§ What the task asks
Determine how many of the lines below include "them", then respond with that number and no other text.
━━━━━ Collected data
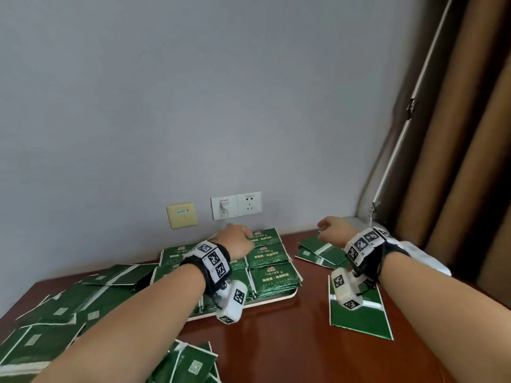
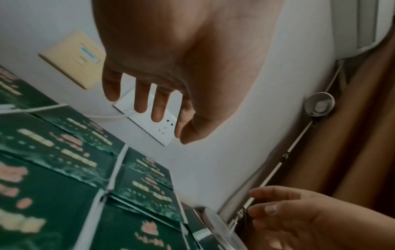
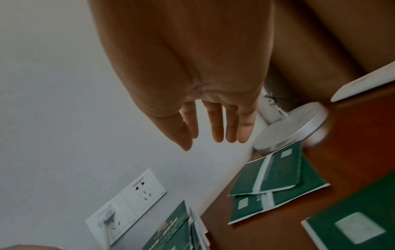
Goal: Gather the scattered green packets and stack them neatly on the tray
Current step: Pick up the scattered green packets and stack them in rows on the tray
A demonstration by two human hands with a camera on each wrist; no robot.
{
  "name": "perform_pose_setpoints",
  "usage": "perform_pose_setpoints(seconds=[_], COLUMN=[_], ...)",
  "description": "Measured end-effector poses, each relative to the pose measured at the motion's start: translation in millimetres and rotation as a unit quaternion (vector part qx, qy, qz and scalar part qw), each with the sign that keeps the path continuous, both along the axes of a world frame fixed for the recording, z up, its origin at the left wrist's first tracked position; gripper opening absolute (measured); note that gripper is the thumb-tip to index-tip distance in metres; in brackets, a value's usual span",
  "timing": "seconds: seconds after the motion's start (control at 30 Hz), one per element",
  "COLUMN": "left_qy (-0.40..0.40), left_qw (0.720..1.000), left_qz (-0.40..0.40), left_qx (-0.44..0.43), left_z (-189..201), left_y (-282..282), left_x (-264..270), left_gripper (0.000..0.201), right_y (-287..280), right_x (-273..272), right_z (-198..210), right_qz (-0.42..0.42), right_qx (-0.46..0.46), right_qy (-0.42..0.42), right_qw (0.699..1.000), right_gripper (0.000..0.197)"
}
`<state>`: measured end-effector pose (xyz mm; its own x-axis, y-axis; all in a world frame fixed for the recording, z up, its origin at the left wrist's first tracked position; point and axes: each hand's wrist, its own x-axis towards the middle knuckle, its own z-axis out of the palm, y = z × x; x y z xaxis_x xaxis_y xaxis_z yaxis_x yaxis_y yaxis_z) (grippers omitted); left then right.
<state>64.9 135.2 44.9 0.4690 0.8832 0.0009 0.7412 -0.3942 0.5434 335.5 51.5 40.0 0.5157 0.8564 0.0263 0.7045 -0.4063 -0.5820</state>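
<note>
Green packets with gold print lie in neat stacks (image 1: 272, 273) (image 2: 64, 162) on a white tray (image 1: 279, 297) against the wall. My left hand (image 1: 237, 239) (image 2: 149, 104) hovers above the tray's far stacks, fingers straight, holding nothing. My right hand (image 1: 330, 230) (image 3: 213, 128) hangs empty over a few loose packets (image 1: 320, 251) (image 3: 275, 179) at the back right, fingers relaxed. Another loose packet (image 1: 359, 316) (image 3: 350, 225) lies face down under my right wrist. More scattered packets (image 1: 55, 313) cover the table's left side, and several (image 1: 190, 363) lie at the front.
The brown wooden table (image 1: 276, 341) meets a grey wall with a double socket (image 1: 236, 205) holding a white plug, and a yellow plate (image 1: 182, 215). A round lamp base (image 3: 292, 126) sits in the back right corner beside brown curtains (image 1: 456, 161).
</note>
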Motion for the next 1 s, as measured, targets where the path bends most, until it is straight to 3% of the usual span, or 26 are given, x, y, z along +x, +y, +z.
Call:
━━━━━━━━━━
§ Exercise response
2